◆ **PROBLEM DETAILS**
Give back exactly the lines of the entries below from the line with "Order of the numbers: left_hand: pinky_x" to the line with "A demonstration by", inclusive, and only those.

◆ **SUPPLIED DATA**
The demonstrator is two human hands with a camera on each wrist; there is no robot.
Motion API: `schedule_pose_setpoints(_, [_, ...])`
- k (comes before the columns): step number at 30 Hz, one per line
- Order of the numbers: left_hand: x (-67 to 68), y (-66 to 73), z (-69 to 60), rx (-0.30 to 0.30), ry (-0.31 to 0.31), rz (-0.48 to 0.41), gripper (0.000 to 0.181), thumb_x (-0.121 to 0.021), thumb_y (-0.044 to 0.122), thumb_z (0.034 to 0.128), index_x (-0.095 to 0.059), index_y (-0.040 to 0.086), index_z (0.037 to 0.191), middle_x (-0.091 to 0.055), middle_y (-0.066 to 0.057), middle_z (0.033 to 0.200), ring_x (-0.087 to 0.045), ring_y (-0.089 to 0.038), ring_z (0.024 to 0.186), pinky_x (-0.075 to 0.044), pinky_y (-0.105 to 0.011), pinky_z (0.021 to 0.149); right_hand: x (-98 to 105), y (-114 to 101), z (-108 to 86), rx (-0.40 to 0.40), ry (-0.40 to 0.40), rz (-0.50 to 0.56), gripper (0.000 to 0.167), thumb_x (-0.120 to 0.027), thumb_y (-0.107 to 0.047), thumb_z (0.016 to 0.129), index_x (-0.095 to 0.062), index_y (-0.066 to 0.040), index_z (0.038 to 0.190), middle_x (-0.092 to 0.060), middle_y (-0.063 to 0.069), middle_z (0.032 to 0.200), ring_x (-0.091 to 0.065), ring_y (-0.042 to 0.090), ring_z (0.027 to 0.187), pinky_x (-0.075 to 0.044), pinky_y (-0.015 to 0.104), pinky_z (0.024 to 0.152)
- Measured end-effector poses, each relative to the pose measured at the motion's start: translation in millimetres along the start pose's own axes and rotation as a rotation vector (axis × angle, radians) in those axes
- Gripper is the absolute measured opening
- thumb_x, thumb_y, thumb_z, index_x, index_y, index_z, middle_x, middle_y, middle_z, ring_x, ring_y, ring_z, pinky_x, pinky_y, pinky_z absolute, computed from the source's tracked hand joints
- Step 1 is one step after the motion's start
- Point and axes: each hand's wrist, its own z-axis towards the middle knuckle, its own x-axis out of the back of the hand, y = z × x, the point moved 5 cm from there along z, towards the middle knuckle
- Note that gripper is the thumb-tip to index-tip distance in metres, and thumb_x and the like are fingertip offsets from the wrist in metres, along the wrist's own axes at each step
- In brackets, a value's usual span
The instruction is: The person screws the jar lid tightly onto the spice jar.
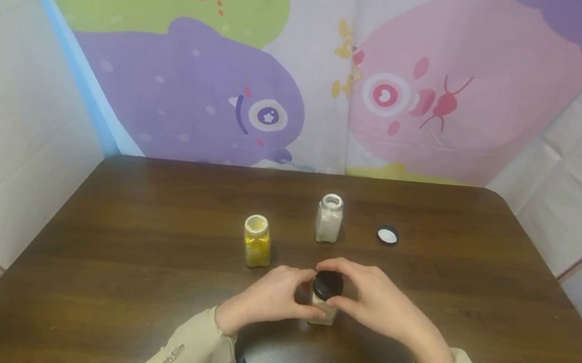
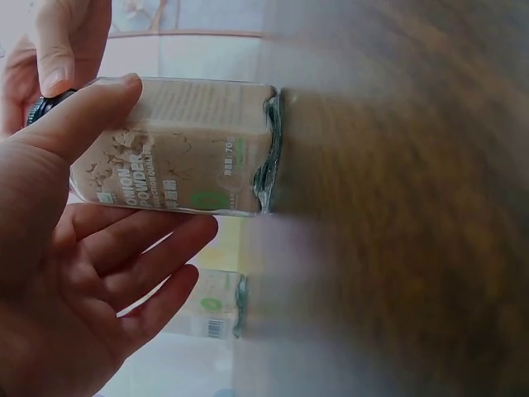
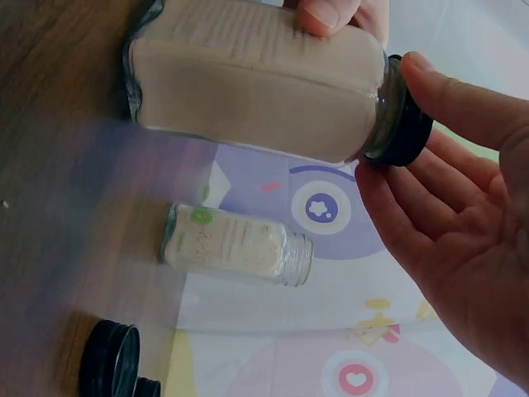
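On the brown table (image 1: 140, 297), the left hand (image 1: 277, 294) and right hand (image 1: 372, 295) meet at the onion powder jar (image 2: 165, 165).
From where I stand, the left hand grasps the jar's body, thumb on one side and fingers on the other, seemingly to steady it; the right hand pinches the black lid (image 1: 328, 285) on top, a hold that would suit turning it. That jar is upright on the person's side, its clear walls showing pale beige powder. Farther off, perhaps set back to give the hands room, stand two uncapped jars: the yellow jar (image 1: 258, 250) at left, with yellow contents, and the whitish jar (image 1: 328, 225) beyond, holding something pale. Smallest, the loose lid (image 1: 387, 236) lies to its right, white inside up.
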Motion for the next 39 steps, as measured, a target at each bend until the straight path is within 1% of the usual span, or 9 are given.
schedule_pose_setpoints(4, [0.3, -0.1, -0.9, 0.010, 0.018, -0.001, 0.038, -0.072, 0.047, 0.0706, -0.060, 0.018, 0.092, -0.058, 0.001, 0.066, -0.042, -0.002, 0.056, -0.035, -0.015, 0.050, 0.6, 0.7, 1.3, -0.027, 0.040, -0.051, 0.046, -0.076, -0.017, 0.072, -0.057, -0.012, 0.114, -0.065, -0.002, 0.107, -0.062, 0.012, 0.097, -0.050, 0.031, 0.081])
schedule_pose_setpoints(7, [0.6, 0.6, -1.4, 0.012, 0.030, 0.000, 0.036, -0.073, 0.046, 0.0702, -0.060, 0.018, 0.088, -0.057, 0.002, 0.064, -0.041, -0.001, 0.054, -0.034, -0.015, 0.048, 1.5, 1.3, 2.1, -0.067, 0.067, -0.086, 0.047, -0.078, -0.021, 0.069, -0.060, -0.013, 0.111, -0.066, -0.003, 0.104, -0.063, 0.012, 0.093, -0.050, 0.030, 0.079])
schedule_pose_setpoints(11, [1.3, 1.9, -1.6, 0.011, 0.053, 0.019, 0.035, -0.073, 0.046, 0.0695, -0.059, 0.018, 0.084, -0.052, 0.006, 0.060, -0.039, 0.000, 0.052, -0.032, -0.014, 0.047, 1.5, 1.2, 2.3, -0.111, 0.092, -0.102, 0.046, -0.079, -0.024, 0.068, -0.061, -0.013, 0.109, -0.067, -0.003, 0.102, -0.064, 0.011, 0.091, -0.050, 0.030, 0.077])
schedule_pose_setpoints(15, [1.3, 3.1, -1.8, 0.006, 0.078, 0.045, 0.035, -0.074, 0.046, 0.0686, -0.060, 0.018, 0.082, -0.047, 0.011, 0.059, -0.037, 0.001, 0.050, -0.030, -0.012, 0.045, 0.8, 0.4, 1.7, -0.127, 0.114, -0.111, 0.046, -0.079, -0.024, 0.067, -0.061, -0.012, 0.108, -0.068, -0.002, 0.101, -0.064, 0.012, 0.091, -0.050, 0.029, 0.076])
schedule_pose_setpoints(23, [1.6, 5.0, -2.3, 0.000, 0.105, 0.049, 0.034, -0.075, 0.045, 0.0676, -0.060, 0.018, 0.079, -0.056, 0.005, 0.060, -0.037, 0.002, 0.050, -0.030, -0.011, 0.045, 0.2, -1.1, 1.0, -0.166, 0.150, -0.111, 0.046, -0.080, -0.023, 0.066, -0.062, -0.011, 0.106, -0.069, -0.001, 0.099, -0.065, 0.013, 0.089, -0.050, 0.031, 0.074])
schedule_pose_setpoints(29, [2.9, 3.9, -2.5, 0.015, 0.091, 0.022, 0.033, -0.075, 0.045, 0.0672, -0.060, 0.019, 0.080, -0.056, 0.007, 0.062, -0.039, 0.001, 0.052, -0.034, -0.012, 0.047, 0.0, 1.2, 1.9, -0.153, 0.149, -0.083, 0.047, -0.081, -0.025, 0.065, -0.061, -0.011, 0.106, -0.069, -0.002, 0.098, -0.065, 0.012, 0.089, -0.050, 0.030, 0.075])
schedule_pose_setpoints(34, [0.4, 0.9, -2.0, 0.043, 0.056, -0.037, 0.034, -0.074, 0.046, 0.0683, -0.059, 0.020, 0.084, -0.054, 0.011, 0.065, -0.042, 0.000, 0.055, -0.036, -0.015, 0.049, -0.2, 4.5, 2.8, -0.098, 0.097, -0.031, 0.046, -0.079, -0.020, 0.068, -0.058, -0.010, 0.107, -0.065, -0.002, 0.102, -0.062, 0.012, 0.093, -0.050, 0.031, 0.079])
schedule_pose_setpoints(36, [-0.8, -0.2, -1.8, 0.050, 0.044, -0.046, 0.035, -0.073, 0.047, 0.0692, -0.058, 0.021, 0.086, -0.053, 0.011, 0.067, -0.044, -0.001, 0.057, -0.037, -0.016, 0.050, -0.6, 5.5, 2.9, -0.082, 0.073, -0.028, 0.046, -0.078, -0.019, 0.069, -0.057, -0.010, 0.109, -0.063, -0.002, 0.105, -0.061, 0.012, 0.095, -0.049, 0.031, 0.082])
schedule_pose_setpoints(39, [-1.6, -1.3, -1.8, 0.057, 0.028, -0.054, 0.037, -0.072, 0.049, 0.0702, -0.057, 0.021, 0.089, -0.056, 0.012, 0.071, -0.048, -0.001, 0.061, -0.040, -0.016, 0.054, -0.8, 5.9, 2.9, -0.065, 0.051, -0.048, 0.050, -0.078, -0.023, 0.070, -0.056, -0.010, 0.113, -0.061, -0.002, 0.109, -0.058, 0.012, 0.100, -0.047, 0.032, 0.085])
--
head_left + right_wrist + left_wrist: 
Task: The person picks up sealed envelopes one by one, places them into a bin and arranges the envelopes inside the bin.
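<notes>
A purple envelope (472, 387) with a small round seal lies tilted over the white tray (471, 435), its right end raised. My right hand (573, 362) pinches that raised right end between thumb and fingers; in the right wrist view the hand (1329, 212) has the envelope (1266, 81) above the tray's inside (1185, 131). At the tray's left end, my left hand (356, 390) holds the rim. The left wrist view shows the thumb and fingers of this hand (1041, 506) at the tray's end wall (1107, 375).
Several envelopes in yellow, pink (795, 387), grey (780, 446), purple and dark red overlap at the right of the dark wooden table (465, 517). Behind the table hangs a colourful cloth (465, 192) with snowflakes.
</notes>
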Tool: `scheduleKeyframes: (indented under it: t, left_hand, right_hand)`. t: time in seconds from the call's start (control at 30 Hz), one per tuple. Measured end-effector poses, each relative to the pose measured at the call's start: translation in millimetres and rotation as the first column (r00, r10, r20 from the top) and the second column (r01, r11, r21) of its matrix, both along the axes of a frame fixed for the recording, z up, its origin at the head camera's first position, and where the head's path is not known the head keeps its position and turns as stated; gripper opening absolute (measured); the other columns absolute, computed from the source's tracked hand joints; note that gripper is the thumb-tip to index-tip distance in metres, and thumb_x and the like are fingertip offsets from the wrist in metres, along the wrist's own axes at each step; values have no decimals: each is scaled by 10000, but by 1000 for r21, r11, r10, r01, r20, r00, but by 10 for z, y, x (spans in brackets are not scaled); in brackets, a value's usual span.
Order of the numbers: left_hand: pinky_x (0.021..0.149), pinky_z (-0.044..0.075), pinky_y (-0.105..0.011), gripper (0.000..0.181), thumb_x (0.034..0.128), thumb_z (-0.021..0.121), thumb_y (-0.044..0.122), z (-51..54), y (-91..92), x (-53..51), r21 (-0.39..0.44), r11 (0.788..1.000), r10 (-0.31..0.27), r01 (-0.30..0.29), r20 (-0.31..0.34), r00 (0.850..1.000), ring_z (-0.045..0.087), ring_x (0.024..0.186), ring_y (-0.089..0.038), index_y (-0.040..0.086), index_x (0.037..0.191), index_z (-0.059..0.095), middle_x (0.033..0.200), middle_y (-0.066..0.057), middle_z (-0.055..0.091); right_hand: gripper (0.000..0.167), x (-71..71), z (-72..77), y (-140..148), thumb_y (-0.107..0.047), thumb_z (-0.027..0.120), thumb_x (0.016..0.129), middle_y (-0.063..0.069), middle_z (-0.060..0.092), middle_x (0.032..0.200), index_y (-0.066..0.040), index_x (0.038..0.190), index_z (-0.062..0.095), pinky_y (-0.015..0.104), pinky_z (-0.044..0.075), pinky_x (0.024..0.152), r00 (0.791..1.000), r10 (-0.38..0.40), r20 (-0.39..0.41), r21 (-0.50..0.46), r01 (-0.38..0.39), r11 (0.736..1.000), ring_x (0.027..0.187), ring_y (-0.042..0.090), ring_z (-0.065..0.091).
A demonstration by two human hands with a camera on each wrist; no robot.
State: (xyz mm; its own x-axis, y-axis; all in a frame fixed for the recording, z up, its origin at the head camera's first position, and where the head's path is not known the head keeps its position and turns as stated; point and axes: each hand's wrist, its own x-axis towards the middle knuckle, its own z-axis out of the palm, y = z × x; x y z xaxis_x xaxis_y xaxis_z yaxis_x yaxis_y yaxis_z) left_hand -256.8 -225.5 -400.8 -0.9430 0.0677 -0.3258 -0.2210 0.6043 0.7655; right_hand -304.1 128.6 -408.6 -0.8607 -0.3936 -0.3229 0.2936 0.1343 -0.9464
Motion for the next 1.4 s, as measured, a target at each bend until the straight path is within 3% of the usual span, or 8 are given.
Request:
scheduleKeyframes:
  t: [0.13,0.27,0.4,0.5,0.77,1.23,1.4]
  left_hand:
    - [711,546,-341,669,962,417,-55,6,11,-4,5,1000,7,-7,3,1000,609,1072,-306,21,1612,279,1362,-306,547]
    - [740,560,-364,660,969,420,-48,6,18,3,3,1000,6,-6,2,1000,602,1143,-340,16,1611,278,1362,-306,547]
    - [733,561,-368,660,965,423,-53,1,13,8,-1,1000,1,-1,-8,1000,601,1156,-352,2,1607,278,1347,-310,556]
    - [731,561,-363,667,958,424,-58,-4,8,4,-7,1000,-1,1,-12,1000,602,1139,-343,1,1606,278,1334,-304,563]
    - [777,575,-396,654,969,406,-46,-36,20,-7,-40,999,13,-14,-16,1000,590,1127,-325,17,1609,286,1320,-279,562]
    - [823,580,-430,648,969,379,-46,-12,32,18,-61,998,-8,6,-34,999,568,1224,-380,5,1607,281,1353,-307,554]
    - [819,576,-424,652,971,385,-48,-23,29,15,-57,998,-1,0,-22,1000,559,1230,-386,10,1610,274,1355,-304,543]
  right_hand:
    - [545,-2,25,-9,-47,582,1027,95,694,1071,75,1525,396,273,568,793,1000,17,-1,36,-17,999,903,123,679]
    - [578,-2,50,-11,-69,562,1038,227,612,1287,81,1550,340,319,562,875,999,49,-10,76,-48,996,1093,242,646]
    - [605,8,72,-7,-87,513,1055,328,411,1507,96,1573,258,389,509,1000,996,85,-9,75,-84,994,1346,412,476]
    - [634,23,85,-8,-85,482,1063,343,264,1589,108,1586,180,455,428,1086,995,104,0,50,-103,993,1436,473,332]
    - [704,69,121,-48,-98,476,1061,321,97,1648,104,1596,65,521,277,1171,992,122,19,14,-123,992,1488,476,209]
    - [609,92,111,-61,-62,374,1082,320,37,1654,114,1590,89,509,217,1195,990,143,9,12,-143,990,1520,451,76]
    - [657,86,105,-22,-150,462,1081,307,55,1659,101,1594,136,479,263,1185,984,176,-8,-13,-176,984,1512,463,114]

◆ **RESULT OF THE EXERCISE**
Order of the numbers: left_hand: pinky_x (0.021..0.149), pinky_z (-0.044..0.075), pinky_y (-0.105..0.011), gripper (0.000..0.181), thumb_x (0.034..0.128), thumb_z (-0.021..0.121), thumb_y (-0.044..0.122), z (-51..54), y (-91..92), x (-53..51), r21 (-0.39..0.44), r11 (0.788..1.000), r10 (-0.31..0.27), r01 (-0.30..0.29), r20 (-0.31..0.34), r00 (0.850..1.000), ring_z (-0.045..0.087), ring_x (0.024..0.186), ring_y (-0.089..0.038), index_y (-0.040..0.086), index_x (0.037..0.191), index_z (-0.059..0.095), middle_x (0.033..0.200), middle_y (-0.066..0.057), middle_z (-0.055..0.091); right_hand: gripper (0.000..0.167), x (-71..71), z (-72..77), y (-140..148), thumb_y (-0.107..0.047), thumb_z (-0.027..0.120), thumb_x (0.016..0.129), middle_y (-0.063..0.069), middle_z (-0.060..0.092), middle_x (0.032..0.200), index_y (-0.066..0.040), index_x (0.038..0.190), index_z (-0.062..0.095), pinky_y (-0.015..0.104), pinky_z (-0.044..0.075), pinky_x (0.024..0.152), r00 (0.791..1.000), r10 (-0.38..0.40), r20 (-0.39..0.41), r21 (-0.50..0.46), r01 (-0.38..0.39), r11 (0.736..1.000), ring_x (0.027..0.187), ring_y (-0.042..0.090), ring_z (-0.065..0.091).
A demonstration by two human hands with a camera on each wrist; no robot.

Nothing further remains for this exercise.